First make a list of the duplicates:

find Pictures/  -type f -exec md5sum '{}' ';' | sort | uniq
--all-repeated=separate -w 15 > dupes.txt

This makes a nice text file with a blank line between each photo name:




I like using md5sums to find the duplicates because it finds dupes with
different filenames.

Awk counts all the filenames without counting the blank lines:

awk 'NF != 0 {++count} END {print count}' dupes.txt

Then I run a couple more awk incantations to count how many unique
images there are, and I get 4301. Whee fun, eh?
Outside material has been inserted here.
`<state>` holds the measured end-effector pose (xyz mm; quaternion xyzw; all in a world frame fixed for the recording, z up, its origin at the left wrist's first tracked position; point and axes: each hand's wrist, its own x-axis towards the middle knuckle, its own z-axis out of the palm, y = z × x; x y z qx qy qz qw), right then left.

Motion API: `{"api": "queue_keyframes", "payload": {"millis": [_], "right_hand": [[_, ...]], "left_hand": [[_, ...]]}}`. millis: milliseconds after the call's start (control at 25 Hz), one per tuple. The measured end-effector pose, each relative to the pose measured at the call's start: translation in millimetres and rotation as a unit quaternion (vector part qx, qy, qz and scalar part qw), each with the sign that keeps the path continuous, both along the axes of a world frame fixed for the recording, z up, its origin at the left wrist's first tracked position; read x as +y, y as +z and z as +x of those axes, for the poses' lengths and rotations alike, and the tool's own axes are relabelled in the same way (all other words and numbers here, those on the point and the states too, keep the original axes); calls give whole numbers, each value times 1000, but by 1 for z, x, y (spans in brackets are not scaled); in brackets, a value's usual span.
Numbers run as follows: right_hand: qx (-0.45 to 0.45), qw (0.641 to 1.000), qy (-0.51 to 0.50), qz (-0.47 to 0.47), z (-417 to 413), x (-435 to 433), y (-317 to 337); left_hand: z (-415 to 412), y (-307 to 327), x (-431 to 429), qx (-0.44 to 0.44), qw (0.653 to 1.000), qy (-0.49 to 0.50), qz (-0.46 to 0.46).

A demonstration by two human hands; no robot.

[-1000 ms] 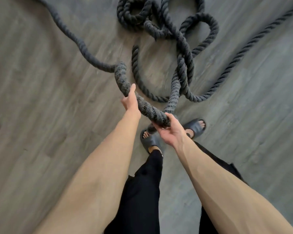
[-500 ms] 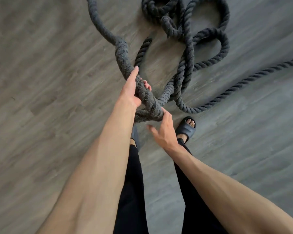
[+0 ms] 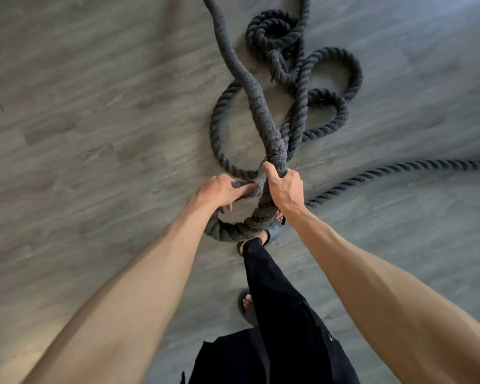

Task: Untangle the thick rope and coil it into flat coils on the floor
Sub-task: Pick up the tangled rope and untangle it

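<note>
A thick dark grey rope (image 3: pixel 257 103) runs from the top of the view down to my hands, lifted off the floor. My right hand (image 3: pixel 284 187) grips it from above, fingers curled round the strand. My left hand (image 3: pixel 221 191) holds the adjoining bend of the rope just to the left. Below my hands the rope curves into a small loop (image 3: pixel 233 231) on the floor by my front foot. Beyond, tangled loops (image 3: pixel 330 101) lie on the floor.
Grey wood-look floor (image 3: pixel 94 120) spreads to the left. One rope strand (image 3: pixel 399 170) trails off to the right edge. My feet in dark slides (image 3: pixel 275 231) stand right by the small loop, and my black trousers (image 3: pixel 275 314) fill the lower middle.
My right hand, open half a second ago, now grips the rope. My left hand has dropped lower and left, bending the rope into a small loop near my feet. The view shifted.
</note>
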<state>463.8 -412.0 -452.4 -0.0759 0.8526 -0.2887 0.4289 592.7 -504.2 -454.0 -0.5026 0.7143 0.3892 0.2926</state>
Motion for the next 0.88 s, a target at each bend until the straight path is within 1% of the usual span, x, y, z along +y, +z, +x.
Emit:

So I can generate a list of unique files with awk, and then
use cp, rsync or mv to copy the list to a new directory. ExifTool is
really slick for manipulating big batches of image files, but I'm still
figuring how to use it.

Another option is to delete the duplicates and leave the rest in place,
but I haven't figured out how to do that.

Thoughts? Brainstorms? I also looked at the Organize command included
in Exiv2, but I couldn't get it to build on my system.